## Exercise prompt
Every word of the data must be reproduced in your reply exactly.
━━ Provided data
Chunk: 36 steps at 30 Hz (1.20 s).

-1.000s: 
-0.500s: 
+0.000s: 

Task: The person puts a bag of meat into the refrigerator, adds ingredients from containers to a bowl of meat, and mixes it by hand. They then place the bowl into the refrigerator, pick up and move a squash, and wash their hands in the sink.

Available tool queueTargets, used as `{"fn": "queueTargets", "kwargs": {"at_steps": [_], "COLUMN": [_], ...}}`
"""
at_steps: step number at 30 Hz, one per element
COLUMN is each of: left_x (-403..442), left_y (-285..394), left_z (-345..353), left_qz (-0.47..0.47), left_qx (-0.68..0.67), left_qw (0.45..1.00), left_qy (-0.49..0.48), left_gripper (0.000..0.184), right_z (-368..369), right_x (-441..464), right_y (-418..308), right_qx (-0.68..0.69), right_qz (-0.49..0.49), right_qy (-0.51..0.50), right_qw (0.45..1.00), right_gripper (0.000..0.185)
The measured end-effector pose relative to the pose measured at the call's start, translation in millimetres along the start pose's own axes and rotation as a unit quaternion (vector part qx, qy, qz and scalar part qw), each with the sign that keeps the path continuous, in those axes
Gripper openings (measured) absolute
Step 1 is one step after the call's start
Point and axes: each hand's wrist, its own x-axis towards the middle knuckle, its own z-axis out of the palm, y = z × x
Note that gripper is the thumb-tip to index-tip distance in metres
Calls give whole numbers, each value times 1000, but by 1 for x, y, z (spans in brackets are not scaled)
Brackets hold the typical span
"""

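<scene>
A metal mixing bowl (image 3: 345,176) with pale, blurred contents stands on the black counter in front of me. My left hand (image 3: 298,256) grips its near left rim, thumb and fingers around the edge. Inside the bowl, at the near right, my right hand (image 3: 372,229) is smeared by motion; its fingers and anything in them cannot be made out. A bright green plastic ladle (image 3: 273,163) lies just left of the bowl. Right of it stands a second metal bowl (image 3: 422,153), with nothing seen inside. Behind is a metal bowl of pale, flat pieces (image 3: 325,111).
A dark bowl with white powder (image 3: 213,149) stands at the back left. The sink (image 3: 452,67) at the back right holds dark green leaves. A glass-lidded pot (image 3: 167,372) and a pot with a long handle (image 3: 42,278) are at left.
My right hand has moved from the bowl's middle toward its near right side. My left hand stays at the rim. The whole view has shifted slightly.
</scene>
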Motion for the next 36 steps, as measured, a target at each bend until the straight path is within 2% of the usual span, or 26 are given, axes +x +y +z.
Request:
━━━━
## Output of the exercise
Chunk: 36 steps at 30 Hz (1.20 s).

-1.000s: 
-0.500s: 
+0.000s: 

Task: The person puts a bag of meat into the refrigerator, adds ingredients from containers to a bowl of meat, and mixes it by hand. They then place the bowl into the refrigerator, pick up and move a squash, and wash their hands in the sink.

Available tool queueTargets, used as `{"fn": "queueTargets", "kwargs": {"at_steps": [_], "COLUMN": [_], ...}}`
"""
at_steps: step number at 30 Hz, one per element
COLUMN is each of: left_x (-403..442), left_y (-285..394), left_z (-345..353), left_qz (-0.47..0.47), left_qx (-0.68..0.67), left_qw (0.45..1.00), left_qy (-0.49..0.48), left_gripper (0.000..0.184), right_z (-368..369), right_x (-441..464), right_y (-418..308), right_qx (-0.68..0.69), right_qz (-0.49..0.49), right_qy (-0.51..0.50), right_qw (0.45..1.00), right_gripper (0.000..0.185)
The measured end-effector pose relative to the pose measured at the call's start, translation in millimetres along the start pose's own axes and rotation as a unit quaternion (vector part qx, qy, qz and scalar part qw), each with the sign that keeps the path continuous, in those axes
Gripper openings (measured) absolute
Step 1 is one step after the call's start
Point and axes: each hand's wrist, its own x-axis towards the middle knuckle, its own z-axis out of the palm, y = z × x
Note that gripper is the thumb-tip to index-tip distance in metres
Calls give whole numbers, each value times 1000, but by 1 for x, y, z (spans in brackets are not scaled)
Brackets hold the typical span
"""

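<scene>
A metal mixing bowl (image 3: 345,176) with pale, blurred contents stands on the black counter in front of me. My left hand (image 3: 298,256) grips its near left rim, thumb and fingers around the edge. Inside the bowl, at the near right, my right hand (image 3: 372,229) is smeared by motion; its fingers and anything in them cannot be made out. A bright green plastic ladle (image 3: 273,163) lies just left of the bowl. Right of it stands a second metal bowl (image 3: 422,153), with nothing seen inside. Behind is a metal bowl of pale, flat pieces (image 3: 325,111).
A dark bowl with white powder (image 3: 213,149) stands at the back left. The sink (image 3: 452,67) at the back right holds dark green leaves. A glass-lidded pot (image 3: 167,372) and a pot with a long handle (image 3: 42,278) are at left.
My right hand has moved from the bowl's middle toward its near right side. My left hand stays at the rim. The whole view has shifted slightly.
</scene>
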Motion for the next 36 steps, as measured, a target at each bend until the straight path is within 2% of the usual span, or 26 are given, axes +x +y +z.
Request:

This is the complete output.